What is required | Work out how many lines of the listing hold "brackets", then state only that count.

::::

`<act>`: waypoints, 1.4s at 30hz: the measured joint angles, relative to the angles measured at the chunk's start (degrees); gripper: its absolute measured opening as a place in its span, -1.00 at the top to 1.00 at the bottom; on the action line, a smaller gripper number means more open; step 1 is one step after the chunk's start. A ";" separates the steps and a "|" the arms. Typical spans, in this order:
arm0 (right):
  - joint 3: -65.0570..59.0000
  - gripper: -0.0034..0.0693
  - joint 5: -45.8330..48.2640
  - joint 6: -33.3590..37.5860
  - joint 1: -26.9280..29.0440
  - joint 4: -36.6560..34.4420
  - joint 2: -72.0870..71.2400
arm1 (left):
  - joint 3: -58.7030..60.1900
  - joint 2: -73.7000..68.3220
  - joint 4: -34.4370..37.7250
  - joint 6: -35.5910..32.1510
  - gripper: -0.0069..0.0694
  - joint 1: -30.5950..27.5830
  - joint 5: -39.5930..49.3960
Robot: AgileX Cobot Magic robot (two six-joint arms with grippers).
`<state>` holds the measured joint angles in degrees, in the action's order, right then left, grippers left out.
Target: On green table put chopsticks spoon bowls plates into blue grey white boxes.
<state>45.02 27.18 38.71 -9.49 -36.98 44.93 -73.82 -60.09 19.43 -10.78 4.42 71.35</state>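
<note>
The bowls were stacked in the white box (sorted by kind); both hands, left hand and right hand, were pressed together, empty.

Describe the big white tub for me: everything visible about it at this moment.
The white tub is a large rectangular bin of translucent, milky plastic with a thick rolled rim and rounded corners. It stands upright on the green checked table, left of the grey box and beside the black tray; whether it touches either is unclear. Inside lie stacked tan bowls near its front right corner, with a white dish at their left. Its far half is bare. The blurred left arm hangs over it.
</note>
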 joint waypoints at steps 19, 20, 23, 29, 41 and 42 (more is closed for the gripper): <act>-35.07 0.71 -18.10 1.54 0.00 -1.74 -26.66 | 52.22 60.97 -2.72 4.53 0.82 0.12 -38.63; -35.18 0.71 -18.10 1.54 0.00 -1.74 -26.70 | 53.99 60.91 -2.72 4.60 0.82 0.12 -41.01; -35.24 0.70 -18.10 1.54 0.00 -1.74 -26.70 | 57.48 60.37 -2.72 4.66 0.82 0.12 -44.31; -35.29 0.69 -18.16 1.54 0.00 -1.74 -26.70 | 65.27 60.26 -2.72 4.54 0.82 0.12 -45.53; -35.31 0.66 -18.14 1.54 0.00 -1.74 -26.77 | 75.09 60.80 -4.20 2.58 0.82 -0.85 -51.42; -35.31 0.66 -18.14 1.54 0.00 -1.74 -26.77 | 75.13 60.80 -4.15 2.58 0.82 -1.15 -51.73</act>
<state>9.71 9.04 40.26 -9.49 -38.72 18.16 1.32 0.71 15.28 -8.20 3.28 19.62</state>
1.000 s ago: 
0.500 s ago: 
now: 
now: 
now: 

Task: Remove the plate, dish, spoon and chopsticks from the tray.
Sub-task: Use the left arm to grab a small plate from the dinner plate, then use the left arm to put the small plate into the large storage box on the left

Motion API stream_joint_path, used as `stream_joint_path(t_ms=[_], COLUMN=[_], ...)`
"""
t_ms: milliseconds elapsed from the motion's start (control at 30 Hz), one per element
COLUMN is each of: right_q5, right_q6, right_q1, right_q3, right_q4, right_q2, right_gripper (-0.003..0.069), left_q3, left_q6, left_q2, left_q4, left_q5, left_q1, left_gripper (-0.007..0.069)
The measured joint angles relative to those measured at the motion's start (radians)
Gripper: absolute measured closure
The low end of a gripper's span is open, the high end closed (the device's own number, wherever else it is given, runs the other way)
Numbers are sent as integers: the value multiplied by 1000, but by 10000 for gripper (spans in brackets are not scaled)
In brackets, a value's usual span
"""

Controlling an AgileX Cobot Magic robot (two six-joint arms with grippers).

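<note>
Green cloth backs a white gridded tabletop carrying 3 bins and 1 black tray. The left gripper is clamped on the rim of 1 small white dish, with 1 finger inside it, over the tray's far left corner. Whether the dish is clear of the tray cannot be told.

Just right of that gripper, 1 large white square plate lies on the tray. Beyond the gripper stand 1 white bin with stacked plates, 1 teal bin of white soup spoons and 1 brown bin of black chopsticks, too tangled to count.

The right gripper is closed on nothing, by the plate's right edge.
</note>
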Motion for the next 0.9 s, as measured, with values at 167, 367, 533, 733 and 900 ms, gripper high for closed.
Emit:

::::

Your response | 2